What you should do: The whole listing, pictures aside, should be reproduced exactly.

Data section:

━━━━

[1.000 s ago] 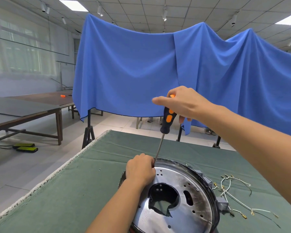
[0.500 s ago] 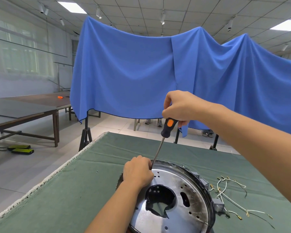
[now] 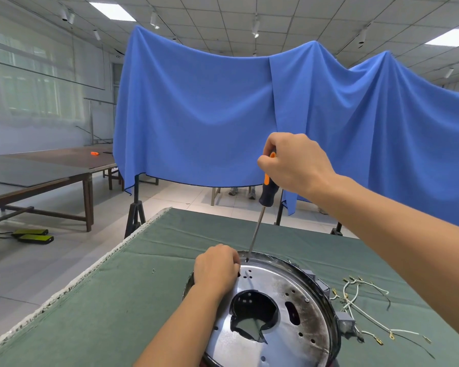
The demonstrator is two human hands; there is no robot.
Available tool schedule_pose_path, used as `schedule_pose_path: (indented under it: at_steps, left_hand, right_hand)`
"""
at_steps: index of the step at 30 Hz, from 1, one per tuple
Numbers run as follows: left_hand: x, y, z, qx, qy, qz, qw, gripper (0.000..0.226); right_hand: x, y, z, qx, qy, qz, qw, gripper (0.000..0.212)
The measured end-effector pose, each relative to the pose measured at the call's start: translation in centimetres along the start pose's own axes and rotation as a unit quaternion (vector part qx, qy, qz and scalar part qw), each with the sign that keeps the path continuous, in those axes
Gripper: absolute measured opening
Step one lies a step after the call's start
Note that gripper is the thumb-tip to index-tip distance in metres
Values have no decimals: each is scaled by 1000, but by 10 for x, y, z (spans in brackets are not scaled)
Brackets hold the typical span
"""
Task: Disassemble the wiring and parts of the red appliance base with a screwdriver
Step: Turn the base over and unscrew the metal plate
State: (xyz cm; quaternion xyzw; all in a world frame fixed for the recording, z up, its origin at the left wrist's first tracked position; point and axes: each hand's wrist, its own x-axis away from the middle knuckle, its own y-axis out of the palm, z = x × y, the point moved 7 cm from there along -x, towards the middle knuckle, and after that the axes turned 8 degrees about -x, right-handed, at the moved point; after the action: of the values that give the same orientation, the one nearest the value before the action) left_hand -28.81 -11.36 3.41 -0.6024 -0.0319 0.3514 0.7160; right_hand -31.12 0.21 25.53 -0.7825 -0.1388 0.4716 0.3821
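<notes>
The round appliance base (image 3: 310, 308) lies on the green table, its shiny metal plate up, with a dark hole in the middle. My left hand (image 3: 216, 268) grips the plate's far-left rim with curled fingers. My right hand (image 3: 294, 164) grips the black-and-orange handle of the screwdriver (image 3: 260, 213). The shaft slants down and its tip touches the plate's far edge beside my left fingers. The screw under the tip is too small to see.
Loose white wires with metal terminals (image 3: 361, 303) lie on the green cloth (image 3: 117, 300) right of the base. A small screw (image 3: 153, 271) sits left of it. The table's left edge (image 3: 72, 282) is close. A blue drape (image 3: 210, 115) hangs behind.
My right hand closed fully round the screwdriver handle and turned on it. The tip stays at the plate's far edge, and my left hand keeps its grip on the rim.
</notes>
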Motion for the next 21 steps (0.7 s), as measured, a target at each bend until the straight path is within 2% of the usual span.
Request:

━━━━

Problem solution:
[1.000 s ago] 
[0.500 s ago] 
[now] 
The demonstrator is two human hands; there is no robot.
Available tool schedule_pose_path, used as `schedule_pose_path: (indented under it: at_steps, left_hand, right_hand)`
"""
at_steps: index of the step at 30 Hz, from 1, one per tuple
Numbers run as follows: left_hand: x, y, z, qx, qy, qz, qw, gripper (0.000..0.226); right_hand: x, y, z, qx, qy, qz, qw, gripper (0.000..0.212)
The measured end-effector pose, each relative to the pose measured at the call's start: translation in centimetres along the start pose's own axes and rotation as a unit quaternion (vector part qx, qy, qz and scalar part qw), each with the sign that keeps the path continuous, in those axes
Gripper: absolute measured opening
Step one lies a step after the call's start
Note that gripper is the thumb-tip to index-tip distance in metres
Values have no decimals: each is scaled by 1000, but by 10 for x, y, z (spans in brackets are not scaled)
Brackets hold the typical span
"""
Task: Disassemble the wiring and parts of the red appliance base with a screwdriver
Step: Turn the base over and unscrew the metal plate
State: (xyz cm; quaternion xyzw; all in a world frame fixed for the recording, z up, its origin at the left wrist's first tracked position; point and axes: each hand's wrist, its own x-axis away from the middle knuckle, its own y-axis out of the palm, z = x × y, the point moved 7 cm from there along -x, towards the middle knuckle, and after that the axes turned 8 degrees about -x, right-handed, at the moved point; after the action: of the values that give the same orientation, the one nearest the value before the action) left_hand -28.81 -11.36 3.41 -0.6024 -0.0319 0.3514 0.7160; right_hand -31.12 0.21 25.53 -0.7825 -0.1388 0.4716 0.3821
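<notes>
The round appliance base (image 3: 310, 308) lies on the green table, its shiny metal plate up, with a dark hole in the middle. My left hand (image 3: 216, 268) grips the plate's far-left rim with curled fingers. My right hand (image 3: 294, 164) grips the black-and-orange handle of the screwdriver (image 3: 260, 213). The shaft slants down and its tip touches the plate's far edge beside my left fingers. The screw under the tip is too small to see.
Loose white wires with metal terminals (image 3: 361, 303) lie on the green cloth (image 3: 117, 300) right of the base. A small screw (image 3: 153, 271) sits left of it. The table's left edge (image 3: 72, 282) is close. A blue drape (image 3: 210, 115) hangs behind.
My right hand closed fully round the screwdriver handle and turned on it. The tip stays at the plate's far edge, and my left hand keeps its grip on the rim.
</notes>
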Motion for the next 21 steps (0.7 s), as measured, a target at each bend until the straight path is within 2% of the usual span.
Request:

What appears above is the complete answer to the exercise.